Prostate Cancer: Don’t Eat That

Each day we wake to new evidence of foods that cause prostate cancer. Men have long been cautioned to focus on healthy eating and exercise, making it even more confusing that regulars on the food pyramid are now under fire for contributing to the development of prostate cancer. Dr. David Samadi, Vice Chairman, Department of Urology, and Chief of Robotics and Minimally Invasive Surgery at The Mount Sinai Medical Center, wants to help men qualify the role of specific foods in prostate cancer and fill in the blanks in the rest of prostate cancer story – annual PSA screening and early prostate cancer treatment.

Prostate Cancer Prevention – meat, eggs and other “bad guys”

Recent studies take aim at many foods that are already staples in a man’s diet. One shows consumption of red meat five times per week can more than double your risk of prostate cancer. Another says don’t eat more than two eggs per week or you’re 81% more likely to develop metastatic, or deadly, prostate cancer. Even milk is under scrutiny, as one report suggests African American men who have a calcium-rich diet may be at increased risk. “At first glance, these numbers are staggering. We’ve always been taught these foods are good for us. Stay away from junk food and eat the basics; we learn that as kids in school,” says Dr. Samadi.
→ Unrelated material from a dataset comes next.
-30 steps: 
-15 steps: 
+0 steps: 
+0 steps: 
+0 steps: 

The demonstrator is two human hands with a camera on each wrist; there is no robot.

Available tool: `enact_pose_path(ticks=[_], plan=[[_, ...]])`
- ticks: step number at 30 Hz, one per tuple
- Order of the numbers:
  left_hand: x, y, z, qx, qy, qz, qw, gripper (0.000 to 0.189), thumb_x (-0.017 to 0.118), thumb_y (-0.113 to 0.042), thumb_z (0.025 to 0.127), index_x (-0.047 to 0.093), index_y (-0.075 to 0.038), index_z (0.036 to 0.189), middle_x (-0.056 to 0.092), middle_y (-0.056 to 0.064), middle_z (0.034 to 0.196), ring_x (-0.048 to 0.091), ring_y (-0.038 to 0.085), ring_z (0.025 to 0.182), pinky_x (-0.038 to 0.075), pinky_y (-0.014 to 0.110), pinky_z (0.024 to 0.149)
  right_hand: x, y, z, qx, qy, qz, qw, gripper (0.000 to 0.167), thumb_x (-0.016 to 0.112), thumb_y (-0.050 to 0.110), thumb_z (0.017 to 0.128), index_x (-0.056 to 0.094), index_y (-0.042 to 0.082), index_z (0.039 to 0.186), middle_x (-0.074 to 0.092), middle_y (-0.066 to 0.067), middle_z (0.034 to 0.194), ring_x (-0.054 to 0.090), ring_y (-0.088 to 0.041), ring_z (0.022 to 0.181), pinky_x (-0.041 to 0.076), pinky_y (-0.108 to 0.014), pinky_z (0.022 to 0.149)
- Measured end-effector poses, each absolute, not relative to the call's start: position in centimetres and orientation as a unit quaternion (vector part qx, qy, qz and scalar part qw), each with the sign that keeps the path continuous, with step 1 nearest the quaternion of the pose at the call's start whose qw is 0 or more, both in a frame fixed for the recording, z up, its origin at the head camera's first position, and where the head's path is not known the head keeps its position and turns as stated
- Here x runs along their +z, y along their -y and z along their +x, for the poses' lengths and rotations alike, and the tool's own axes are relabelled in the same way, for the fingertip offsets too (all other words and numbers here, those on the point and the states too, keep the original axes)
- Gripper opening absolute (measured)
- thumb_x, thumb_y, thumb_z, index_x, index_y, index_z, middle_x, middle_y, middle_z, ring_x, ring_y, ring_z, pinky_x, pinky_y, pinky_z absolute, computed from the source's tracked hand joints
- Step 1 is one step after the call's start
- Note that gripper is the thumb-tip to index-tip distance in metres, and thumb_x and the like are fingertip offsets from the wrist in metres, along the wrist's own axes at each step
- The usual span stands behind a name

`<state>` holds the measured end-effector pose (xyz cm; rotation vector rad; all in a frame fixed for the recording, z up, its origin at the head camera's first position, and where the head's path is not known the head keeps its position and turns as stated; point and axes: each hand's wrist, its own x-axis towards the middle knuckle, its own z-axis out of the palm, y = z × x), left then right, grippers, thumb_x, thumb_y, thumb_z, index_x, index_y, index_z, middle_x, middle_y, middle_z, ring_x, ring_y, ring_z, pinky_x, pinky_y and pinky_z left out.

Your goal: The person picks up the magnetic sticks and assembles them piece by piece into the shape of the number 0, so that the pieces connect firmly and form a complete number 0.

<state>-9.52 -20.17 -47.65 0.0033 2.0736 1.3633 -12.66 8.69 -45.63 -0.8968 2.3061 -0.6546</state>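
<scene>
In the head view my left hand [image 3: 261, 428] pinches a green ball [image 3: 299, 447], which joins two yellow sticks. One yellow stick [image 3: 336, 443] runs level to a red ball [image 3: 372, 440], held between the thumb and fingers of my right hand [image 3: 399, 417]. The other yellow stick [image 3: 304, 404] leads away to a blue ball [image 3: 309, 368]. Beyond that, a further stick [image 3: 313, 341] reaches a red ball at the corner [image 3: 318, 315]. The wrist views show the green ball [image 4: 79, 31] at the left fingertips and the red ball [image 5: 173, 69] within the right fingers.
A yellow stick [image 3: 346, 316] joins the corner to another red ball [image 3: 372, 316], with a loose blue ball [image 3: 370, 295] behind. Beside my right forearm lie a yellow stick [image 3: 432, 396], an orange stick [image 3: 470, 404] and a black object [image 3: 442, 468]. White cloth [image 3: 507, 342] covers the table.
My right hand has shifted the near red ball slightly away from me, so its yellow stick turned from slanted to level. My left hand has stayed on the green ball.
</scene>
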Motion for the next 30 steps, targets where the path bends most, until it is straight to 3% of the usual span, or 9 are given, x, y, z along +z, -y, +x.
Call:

For as much research as there is about what not to eat, there is also evidence that increasing our intake of foods such as tomato products, fish, green tea and cruciferous vegetables such as broccoli and cabbage can lower a man’s risk of prostate cancer. Rather than be consumed by what we consume, Dr. Samadi wants men to take a broader approach to eating and preventing prostate cancer. “Moderation is always key,” explains Dr. Samadi, “don’t be frightened by each new report. Just focus on including a wide range of fruits, vegetables, grains and proteins. And stay active.”

Prostate Cancer Detection – PSA testing still strong

While the PSA test isn’t always seen as the be-all/end-all in prostate cancer detection, Dr. Samadi knows it is currently our best line of defense against the disease. “Annual PSA tests create a roadmap of what’s going on with your prostate,” explains Dr. Samadi, “the numbers we gather each year help us create a PSA velocity which measures any increase from year to year. These numbers are very valuable.”

Some experts believe that prostate cancer is a near certainty for all men; that by age forty 40% of men will have prostate cancer and by age sixty 70% will have developed the disease. Some may only have a latent, benign form of the disease, while others will develop more serious, advanced prostate cancer. “As men age, their prostate gland grows and their PSA levels change, but without regular PSAs the degree of change cannot be seen,” says Dr. Samadi.

Prostate Cancer Treatment – Robotic surgery sure fit

“ Once prostate cancer is detected it cannot be ignored,” says Dr. Samadi. While some opt for a watch-and-wait routine and others choose radiation, he encourages patients to explore robotic prostatectomy surgery. The enhanced support of robotics allows Dr. Samadi to remove a cancerous prostate with as little disruption to delicate nerves as possible. The benefits of robotic surgery include faster recovery and decreased impact on sexual function and urinary continence.

But the win with prostate cancer surgery extends far beyond recovery time, explains Dr. Samadi. “The reality is that prior to surgery our knowledge of a man’s prostate cancer is partial. There are limitations in our ability to accurately stage the disease. Unfortunately, we often find it to be more advanced when we see it firsthand.” For this reason, Dr. Samadi believes the best way to put prostate cancer behind you is to eliminate it through robotic surgery.

“I will always support prostate cancer research,” stresses Dr. Samadi, “however, the message to men needs to be more comprehensive. Healthy lifestyle, early detection, early treatment – that’s how we win the prostate cancer battle,” concludes Dr. Samadi.